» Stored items

'''

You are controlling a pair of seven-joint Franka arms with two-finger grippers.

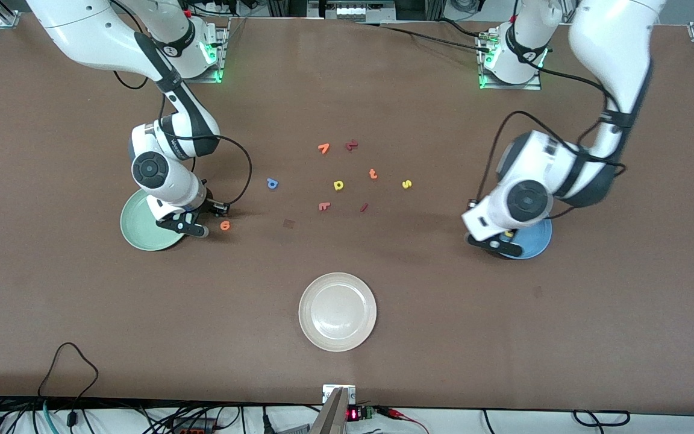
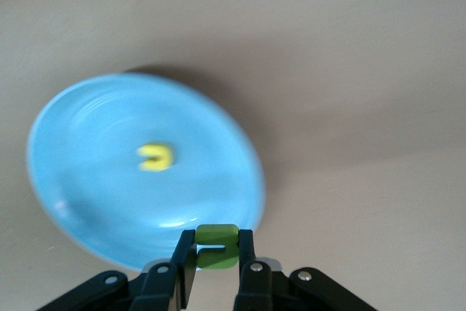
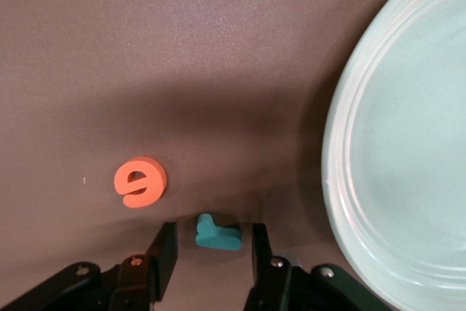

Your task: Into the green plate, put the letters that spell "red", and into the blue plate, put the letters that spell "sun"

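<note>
- Now the left gripper (image 2: 216, 253) hangs over the rim of the blue plate (image 2: 87, 180), its fingers (image 2: 183, 267) pinching the green letter (image 2: 216, 244); a yellow letter (image 2: 155, 157) lies in that plate.
- Meanwhile the right gripper (image 3: 215, 249) sits beside the green plate (image 3: 408, 151), fingers (image 3: 164, 249) spread around the teal "r" (image 3: 217, 234) on the table (image 3: 218, 49) without touching it.
- Just outside one fingertip lies the orange "e" (image 3: 139, 181).
</note>
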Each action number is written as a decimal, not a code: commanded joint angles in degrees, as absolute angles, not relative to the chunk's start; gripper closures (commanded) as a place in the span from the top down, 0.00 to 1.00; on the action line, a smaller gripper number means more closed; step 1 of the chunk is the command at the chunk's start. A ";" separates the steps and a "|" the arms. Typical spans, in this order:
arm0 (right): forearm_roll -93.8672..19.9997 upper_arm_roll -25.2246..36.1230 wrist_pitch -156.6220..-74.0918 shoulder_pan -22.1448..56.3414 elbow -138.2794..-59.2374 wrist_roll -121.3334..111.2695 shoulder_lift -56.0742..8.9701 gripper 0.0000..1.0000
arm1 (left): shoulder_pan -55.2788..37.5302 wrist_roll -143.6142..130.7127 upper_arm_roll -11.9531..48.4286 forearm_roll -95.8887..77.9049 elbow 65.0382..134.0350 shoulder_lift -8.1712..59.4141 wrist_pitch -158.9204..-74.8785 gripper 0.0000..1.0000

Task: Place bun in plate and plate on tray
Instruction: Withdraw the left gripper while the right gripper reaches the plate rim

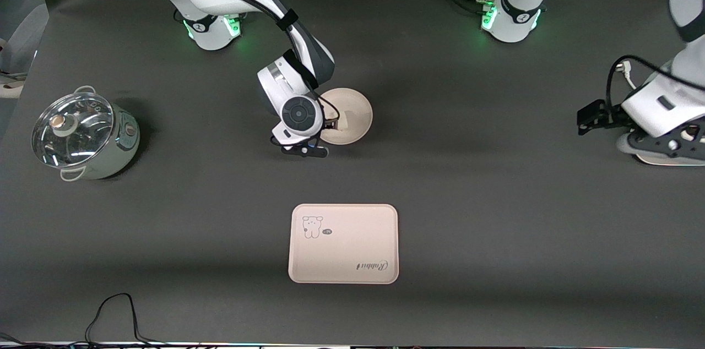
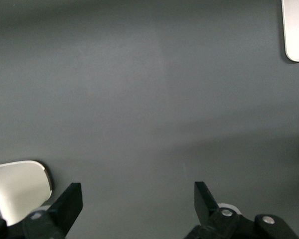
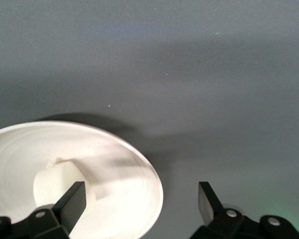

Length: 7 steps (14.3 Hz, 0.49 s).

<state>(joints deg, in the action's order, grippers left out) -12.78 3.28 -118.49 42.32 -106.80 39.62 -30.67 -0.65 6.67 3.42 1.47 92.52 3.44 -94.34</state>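
- Right pincer (image 1: 326, 137) hangs wide open astride the round cream plate's (image 1: 355, 112) rim; small off-white bun (image 3: 60, 184) lies inside.
- Left pincer (image 2: 137, 199) waits, spread open, gripping nothing, over the dark counter (image 1: 495, 200).

Bench layout: bun in plate, tray nearer the front camera

The bun (image 3: 65, 185) is sitting in the plate (image 1: 352, 112), which is resting on the bench (image 1: 495, 217) toward the right arm's base. The tray (image 1: 343, 243) is lying well apart from the plate, nearer the front camera. A lidded pot (image 1: 82, 136) is standing at the right arm's end of the bench. The right gripper (image 3: 139, 204) is hanging open at the plate's rim, one finger over the plate and one outside it. The left gripper (image 2: 138, 201) is waiting open over the left arm's end.
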 commanded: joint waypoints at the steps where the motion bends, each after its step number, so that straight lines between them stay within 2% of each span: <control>1: -14.15 3.96 -123.47 43.51 -112.40 39.90 -27.08 1.00 | -0.26 4.66 2.20 0.70 92.90 2.11 -92.72 1.00; 4: -14.33 3.96 -130.06 44.47 -120.30 39.47 -22.86 1.00 | 0.26 4.49 1.32 0.62 92.63 2.29 -92.73 1.00; 7: -14.85 3.96 -131.83 46.40 -122.34 40.08 -22.06 0.98 | 0.26 4.31 1.41 0.62 92.55 2.46 -93.51 1.00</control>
<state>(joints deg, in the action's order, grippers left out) -13.51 3.28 -129.77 44.09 -118.58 39.62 -25.13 0.24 5.42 1.35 1.26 92.54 2.98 -93.73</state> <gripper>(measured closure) 0.009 0.000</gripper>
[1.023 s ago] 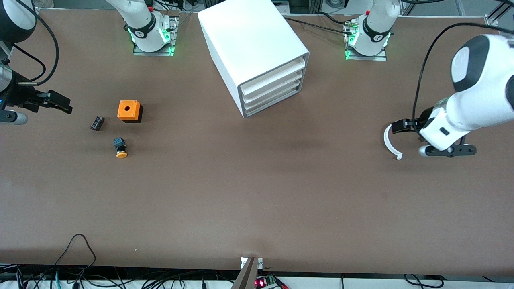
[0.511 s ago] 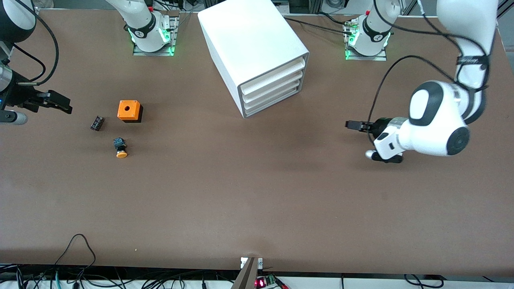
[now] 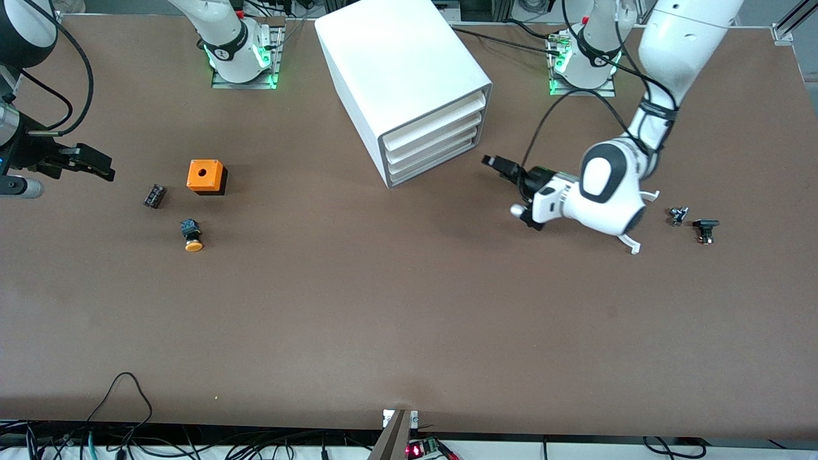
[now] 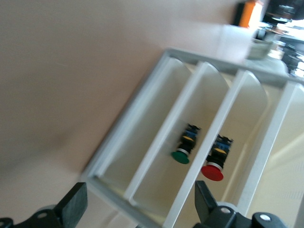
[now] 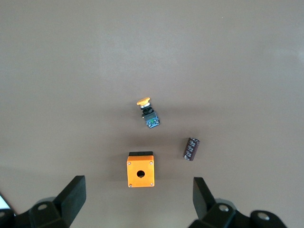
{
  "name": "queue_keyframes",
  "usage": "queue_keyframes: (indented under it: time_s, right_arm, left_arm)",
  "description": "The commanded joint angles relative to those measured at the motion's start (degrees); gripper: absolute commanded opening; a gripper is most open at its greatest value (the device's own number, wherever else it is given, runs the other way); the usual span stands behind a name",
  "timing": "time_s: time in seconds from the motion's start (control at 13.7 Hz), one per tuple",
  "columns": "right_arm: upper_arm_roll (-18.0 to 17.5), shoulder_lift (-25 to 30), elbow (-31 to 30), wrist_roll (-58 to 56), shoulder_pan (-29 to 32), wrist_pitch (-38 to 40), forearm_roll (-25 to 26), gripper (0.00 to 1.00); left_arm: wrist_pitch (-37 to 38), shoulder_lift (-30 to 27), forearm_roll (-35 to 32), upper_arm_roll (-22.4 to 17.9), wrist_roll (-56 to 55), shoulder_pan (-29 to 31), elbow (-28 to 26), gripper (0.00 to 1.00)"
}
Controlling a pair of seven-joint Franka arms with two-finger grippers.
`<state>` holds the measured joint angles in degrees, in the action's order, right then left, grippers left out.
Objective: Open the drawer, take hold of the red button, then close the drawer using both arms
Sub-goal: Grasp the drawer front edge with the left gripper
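Note:
The white cabinet (image 3: 409, 83) stands at the table's middle near the bases, and its four stacked drawers (image 3: 434, 144) look shut. In the left wrist view the drawer fronts (image 4: 190, 142) fill the picture. A red-capped button (image 4: 216, 161) lies in one drawer and a green-capped one (image 4: 184, 148) in the drawer beside it. My left gripper (image 3: 495, 161) is open and empty, a short way in front of the drawers; it also shows in its wrist view (image 4: 137, 209). My right gripper (image 3: 96, 167) waits open and empty at the right arm's end of the table, and shows in its wrist view too (image 5: 137, 199).
An orange cube with a hole (image 3: 206, 176), an orange-capped button (image 3: 192, 236) and a small dark cylinder (image 3: 154, 195) lie near the right gripper. A white curved piece (image 3: 629, 241), partly under the left arm, and two small black parts (image 3: 677, 215) (image 3: 705, 227) lie toward the left arm's end.
The left arm has swung from its end of the table toward the cabinet's drawer fronts, uncovering the small black parts. The right arm has not moved.

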<state>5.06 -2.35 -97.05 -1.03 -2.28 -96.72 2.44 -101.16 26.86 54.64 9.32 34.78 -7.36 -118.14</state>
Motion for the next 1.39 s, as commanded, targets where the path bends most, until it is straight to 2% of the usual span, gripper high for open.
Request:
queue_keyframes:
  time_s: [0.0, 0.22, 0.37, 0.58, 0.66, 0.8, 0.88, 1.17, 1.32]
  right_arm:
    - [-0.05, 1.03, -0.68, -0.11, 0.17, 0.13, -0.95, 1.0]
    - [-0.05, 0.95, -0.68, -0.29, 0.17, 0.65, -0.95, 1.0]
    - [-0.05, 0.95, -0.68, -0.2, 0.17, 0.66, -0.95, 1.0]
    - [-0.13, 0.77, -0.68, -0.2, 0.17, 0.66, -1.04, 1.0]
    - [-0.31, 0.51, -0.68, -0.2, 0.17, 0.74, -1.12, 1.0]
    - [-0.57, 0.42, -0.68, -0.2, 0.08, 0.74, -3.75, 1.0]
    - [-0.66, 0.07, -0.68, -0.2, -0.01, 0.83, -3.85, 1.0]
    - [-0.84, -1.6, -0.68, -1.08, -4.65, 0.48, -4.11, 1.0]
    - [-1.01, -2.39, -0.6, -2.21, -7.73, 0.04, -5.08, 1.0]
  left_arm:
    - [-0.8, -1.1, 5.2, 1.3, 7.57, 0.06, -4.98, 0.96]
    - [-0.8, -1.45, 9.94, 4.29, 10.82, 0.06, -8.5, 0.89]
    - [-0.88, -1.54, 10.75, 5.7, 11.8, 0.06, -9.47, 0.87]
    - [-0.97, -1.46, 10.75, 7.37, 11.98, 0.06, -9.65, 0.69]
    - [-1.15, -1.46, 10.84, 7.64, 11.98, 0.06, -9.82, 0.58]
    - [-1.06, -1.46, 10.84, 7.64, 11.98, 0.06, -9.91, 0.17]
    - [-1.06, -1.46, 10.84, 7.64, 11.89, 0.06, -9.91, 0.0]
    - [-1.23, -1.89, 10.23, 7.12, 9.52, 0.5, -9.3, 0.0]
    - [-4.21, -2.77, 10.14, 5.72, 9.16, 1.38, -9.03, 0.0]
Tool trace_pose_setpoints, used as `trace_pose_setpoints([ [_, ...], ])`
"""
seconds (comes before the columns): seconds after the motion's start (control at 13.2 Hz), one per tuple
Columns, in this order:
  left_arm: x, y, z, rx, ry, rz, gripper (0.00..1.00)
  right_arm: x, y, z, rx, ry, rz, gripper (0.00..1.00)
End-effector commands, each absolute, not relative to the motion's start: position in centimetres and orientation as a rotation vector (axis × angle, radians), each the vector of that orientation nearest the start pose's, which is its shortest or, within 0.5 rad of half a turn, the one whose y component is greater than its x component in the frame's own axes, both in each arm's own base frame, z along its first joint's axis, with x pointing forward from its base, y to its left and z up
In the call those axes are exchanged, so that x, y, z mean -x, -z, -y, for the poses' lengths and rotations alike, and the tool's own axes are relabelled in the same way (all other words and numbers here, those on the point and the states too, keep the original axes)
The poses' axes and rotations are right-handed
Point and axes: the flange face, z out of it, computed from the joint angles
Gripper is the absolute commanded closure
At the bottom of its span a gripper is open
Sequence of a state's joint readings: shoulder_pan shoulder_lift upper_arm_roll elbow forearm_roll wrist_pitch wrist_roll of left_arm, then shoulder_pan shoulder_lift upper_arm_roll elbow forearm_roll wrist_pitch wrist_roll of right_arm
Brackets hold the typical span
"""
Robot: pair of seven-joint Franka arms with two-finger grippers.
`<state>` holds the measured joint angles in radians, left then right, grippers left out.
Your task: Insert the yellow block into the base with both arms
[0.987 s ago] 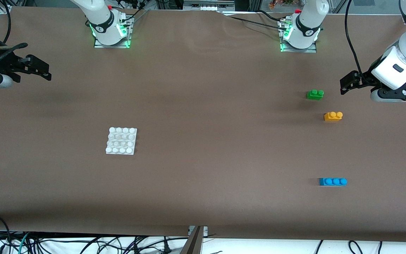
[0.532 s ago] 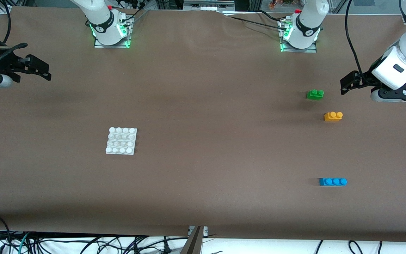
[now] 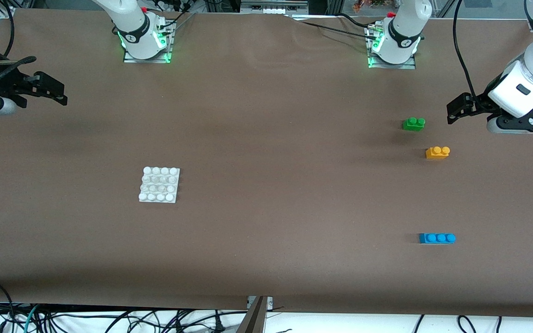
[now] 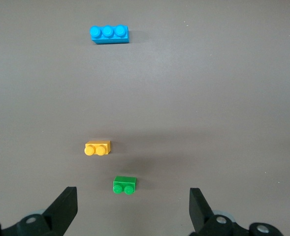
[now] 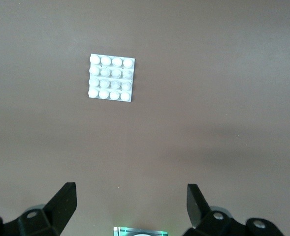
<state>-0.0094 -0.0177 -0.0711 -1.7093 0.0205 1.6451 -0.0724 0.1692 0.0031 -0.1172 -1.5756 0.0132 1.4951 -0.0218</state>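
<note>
From the front view you see the left claw (image 3: 454, 112) released and empty above the desk (image 3: 266, 222) at its own arm's end, near the yellow block (image 3: 437, 152), which sits between the green brick (image 3: 413, 123) and the blue brick (image 3: 437, 238); the right claw (image 3: 58, 92) hangs released at its end, well apart from the base (image 3: 159, 185). In the left wrist view your fingers (image 4: 63, 209) spread wide, probably ready for the block. In the right wrist view the base lies flat, studs up, untouched. No writing is readable.
</note>
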Motion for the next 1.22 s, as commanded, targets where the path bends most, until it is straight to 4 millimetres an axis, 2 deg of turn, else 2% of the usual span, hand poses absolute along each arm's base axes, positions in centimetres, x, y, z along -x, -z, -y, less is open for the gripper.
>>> trace_pose_setpoints([
  [0.0, -54.8, -57.7, 4.1, 3.142, -0.08, -0.004, 0.0, -54.7, -62.1, -2.8, 3.128, -0.13, 0.116, 0.01],
  [0.23, -55.0, -57.4, 4.1, 3.14, -0.089, -0.004, 0.0, -54.8, -62.1, -2.8, 3.124, -0.123, 0.109, 0.01],
  [0.3, -55.2, -57.8, 4.1, 3.141, -0.073, -0.007, 0.0, -54.7, -62.1, -2.7, 3.124, -0.134, 0.107, 0.01],
  [0.46, -55.5, -57.8, 4.2, 3.144, -0.07, -0.004, 0.0, -54.8, -62.0, -0.9, 3.119, -0.129, 0.076, 0.01],
  [0.53, -55.5, -57.7, 4.1, 3.142, -0.075, -0.002, 0.0, -54.9, -62.0, -0.6, 3.113, -0.121, 0.062, 0.01],
  [0.84, -55.6, -57.9, 4.2, 3.144, -0.068, -0.004, 0.0, -55.1, -61.5, -1.8, 3.126, -0.129, 0.108, 0.01],
  [0.99, -55.6, -57.9, 4.1, 3.144, -0.07, -0.002, 0.0, -55.3, -59.9, -1.9, 3.111, -0.187, 0.156, 0.01],
  [1.14, -55.6, -57.9, 4.2, 3.144, -0.07, -0.002, 0.0, -56.3, -56.6, -2.3, 3.109, -0.261, 0.154, 0.01],
])
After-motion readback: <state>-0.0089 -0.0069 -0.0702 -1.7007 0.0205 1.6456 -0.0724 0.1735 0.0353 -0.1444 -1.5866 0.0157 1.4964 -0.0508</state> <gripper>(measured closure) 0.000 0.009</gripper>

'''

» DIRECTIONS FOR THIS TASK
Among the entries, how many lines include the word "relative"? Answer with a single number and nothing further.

» YOUR RESPONSE
3